Tuesday, April 05, 2005

remembering the vinyl

When I was a kid, we had a turntable (which self-respecting music lover didn't? so my dad had one). The turntable would alternate with the television; one of the two was always on. In between his LPs of Matt Monro, Engelbert Humperdinck, ABBA, and Shirley Bassey, they would play songs for me too. By the time I was in first grade, I had memorized the multiplication tables because of this series of 45s (the small vinyl records, with the bigger holes, the ones that you had to have that plastic attachment to play--I have to explain for the younger generation?), this series of 45s that each had 1 multiplication table. And so each day I would go through at least three numbers. It was pretty catchy, and up to now I can still recall that sing-song chanting of "six times one equals six"...

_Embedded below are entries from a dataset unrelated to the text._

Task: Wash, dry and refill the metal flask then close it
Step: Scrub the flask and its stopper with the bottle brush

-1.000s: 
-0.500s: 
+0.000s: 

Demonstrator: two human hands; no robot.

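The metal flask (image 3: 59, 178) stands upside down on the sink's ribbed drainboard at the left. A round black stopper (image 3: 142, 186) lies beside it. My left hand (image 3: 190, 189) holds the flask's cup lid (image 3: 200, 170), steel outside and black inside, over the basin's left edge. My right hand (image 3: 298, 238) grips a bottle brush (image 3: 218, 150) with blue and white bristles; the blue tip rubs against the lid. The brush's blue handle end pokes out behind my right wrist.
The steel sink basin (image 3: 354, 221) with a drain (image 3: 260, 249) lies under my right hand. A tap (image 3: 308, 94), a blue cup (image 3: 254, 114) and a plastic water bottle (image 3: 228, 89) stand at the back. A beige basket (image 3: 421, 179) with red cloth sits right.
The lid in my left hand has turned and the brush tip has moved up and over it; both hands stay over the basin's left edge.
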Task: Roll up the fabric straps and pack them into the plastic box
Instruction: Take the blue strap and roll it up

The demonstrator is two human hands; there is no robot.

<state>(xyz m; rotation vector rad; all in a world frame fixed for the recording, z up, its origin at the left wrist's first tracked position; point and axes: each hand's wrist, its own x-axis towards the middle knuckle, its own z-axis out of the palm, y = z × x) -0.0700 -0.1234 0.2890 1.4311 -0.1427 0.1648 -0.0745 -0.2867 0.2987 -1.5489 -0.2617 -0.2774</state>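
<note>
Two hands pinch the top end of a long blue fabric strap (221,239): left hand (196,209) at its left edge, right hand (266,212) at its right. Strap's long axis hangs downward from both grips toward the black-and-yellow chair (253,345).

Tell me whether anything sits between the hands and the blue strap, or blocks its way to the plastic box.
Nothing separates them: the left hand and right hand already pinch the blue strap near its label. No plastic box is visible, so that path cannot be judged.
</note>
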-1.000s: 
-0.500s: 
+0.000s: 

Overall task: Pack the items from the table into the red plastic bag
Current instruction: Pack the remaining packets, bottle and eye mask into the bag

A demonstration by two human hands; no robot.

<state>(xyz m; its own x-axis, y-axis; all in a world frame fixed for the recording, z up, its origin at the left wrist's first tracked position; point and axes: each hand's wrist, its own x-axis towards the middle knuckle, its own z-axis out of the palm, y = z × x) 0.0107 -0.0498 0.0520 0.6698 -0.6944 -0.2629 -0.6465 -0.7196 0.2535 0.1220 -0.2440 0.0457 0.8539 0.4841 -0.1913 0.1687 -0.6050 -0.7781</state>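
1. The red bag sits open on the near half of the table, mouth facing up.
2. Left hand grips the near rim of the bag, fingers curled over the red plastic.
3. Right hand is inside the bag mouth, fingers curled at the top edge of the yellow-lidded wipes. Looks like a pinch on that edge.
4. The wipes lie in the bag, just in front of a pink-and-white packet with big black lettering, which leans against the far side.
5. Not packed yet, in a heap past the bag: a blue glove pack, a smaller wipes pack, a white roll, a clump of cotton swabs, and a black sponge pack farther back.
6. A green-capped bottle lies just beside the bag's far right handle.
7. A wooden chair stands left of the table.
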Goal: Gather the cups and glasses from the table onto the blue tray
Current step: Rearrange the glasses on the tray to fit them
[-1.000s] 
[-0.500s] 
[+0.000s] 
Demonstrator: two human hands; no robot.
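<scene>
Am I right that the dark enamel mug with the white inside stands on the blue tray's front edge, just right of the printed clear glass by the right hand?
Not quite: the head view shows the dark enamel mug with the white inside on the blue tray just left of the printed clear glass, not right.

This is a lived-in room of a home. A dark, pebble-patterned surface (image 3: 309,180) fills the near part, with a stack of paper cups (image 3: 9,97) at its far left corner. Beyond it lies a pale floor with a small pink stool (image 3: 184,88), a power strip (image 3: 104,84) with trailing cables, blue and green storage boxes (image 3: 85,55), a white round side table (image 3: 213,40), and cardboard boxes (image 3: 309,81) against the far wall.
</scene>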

Another album that they used to play was something like Children's Songs from Around the World. This song was one of my favorites, and at least by the time I was five, I knew what a solar plexus was:
O Senor Don Gato was a cat.
On a high red roof Don Gato sat.
He was there to read a letter,
- (meow, meow, meow)
where the reading light was better,
- (meow, meow, meow)
'Twas a love-note for Don Gato!

"I adore you," wrote the ladycat,
who was fluffy white, and nice and fat.
There was not a sweeter kitty,
- (meow, meow, meow)
in the country or the city
- (meow, meow, meow)
and she said she'd wed Don Gato!

O Senor Don Gato jumped with glee!
He fell off the roof and broke his knee,
broke his ribs and all his whiskers,
- (meow, meow, meow)
and his little solar plexus
- (meow, meow, meow)
"Ay Caramba!!" cried Don Gato.

All the doctors they came on the run,
just to see if something could be done.
And they held a consultation,
- (meow, meow, meow)
about how to save their patient,
- (meow, meow, meow)
how to save Senor Don Gato.

But in spite of everything they tried,
poor Senor Don Gato up and died.
No, it wasn't very merry,
- (meow, meow, meow)
going to the cemetary,
- (meow, meow, meow)
for the ending of Don Gato.

But as the the funeral passed the market square,
such a smell of fish was in the air,
though the burial was plated,
- (meow, meow, meow)
he became reanimated,
- (meow, meow, meow)
he came back to life, Don Gato!


And so multiplication tables and a reanimated cat, not to mention a whole lot of ABBA, were an integral part of my formative years. Wonderful. I can see what that got me.